- _What is required_: The answer must be every line below that contains the string "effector".

- _Exercise material_:
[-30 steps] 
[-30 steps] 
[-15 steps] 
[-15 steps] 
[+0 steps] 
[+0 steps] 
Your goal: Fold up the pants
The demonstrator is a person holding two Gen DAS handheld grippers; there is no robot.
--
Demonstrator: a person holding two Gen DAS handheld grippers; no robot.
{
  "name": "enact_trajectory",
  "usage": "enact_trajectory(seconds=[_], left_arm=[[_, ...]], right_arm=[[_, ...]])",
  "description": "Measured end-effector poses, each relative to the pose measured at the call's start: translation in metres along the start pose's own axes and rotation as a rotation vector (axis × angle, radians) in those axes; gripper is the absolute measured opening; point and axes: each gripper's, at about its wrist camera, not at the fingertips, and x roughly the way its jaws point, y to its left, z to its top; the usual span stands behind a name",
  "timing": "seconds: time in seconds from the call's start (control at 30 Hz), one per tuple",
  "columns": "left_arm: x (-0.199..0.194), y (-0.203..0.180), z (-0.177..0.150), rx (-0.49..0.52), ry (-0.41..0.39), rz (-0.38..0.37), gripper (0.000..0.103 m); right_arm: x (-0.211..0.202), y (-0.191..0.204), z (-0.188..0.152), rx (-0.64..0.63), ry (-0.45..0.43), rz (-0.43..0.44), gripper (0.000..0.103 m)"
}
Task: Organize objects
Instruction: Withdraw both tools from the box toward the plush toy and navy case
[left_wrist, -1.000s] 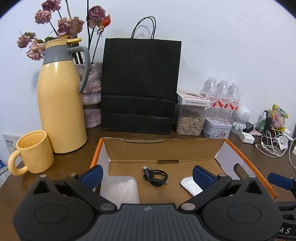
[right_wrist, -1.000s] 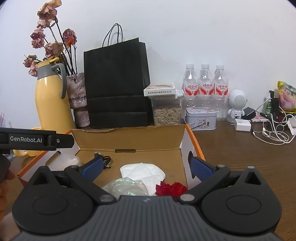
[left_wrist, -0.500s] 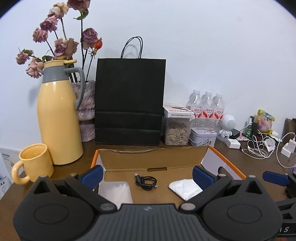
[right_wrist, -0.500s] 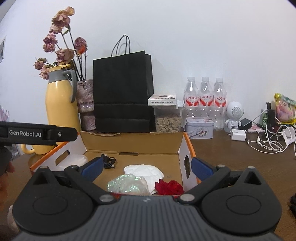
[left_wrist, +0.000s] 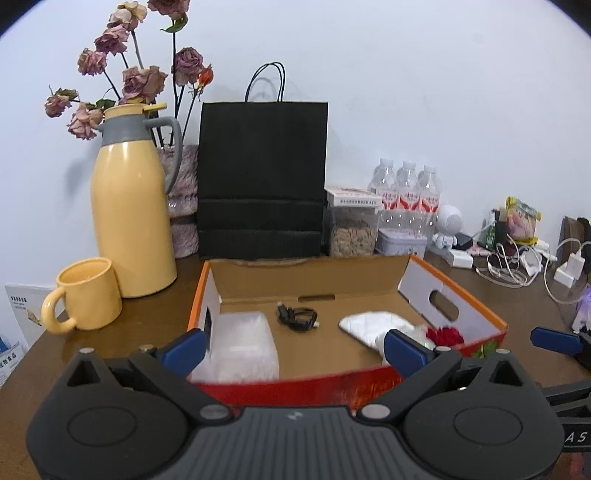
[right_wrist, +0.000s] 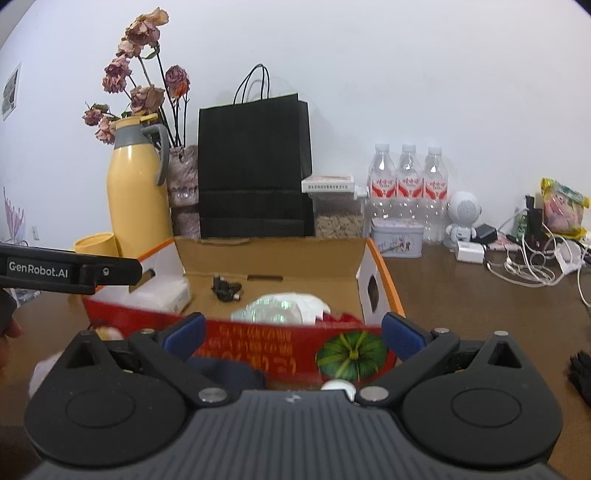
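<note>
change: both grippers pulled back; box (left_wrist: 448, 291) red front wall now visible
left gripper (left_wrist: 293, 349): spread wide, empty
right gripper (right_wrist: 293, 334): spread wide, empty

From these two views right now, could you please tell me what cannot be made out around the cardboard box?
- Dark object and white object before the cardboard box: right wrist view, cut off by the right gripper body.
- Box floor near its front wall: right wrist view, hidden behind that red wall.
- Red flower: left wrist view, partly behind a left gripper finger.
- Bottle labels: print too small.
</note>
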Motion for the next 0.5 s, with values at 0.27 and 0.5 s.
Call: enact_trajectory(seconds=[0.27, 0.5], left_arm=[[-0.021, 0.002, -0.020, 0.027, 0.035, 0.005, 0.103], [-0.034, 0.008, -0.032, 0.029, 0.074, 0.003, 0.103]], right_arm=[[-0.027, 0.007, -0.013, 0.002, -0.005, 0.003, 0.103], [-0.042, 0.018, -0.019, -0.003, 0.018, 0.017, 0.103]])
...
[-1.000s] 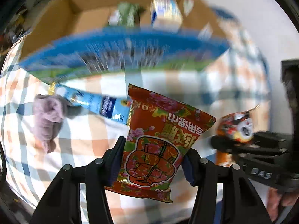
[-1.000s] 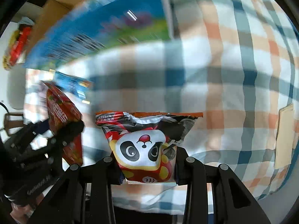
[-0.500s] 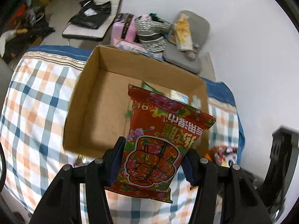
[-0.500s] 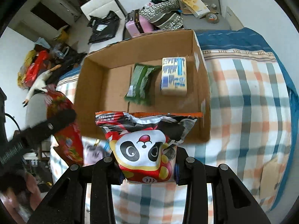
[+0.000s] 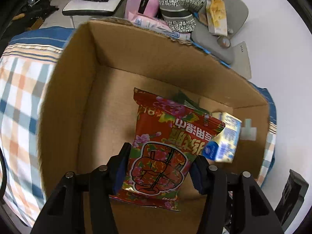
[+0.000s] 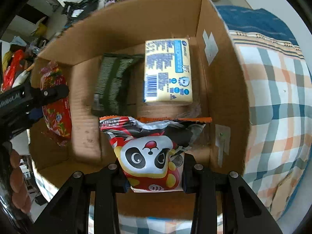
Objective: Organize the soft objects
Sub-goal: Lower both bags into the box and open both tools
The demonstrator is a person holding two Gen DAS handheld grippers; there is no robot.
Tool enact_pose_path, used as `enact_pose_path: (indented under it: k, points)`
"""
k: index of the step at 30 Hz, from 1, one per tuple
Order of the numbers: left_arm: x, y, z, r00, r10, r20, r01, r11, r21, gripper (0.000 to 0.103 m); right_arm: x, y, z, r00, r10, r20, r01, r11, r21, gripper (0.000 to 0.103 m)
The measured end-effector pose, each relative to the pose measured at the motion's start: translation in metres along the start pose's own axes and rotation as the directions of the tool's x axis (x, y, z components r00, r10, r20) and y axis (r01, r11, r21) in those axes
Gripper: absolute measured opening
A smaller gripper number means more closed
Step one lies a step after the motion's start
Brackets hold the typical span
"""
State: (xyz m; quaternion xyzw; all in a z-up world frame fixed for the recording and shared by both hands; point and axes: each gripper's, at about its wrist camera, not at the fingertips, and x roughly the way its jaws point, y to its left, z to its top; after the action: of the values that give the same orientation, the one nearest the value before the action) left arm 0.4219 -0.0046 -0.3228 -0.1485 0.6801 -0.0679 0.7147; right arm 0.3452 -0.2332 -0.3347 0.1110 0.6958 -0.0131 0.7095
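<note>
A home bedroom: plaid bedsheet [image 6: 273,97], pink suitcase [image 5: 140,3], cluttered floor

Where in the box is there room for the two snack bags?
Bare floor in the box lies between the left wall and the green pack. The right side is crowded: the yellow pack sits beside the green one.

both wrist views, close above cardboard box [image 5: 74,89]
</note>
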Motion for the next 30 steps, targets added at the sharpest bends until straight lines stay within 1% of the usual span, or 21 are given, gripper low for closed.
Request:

- _Solution to this task_:
  "description": "Measured end-effector poses, each relative to the pose measured at the call's start: translation in metres along the start pose's own axes and rotation as a rotation vector (axis × angle, radians) in those axes; gripper is the absolute measured opening; point and axes: each gripper's, at about its wrist camera, not at the fingertips, and x roughly the way its jaws point, y to its left, z to its top; the usual span stands behind a name",
The measured end-effector pose, each relative to the pose measured at the motion's start: translation in metres along the start pose's own axes and rotation as the directions of the tool's x axis (x, y, z components r00, r10, r20) and y axis (r01, r11, r21) in those axes

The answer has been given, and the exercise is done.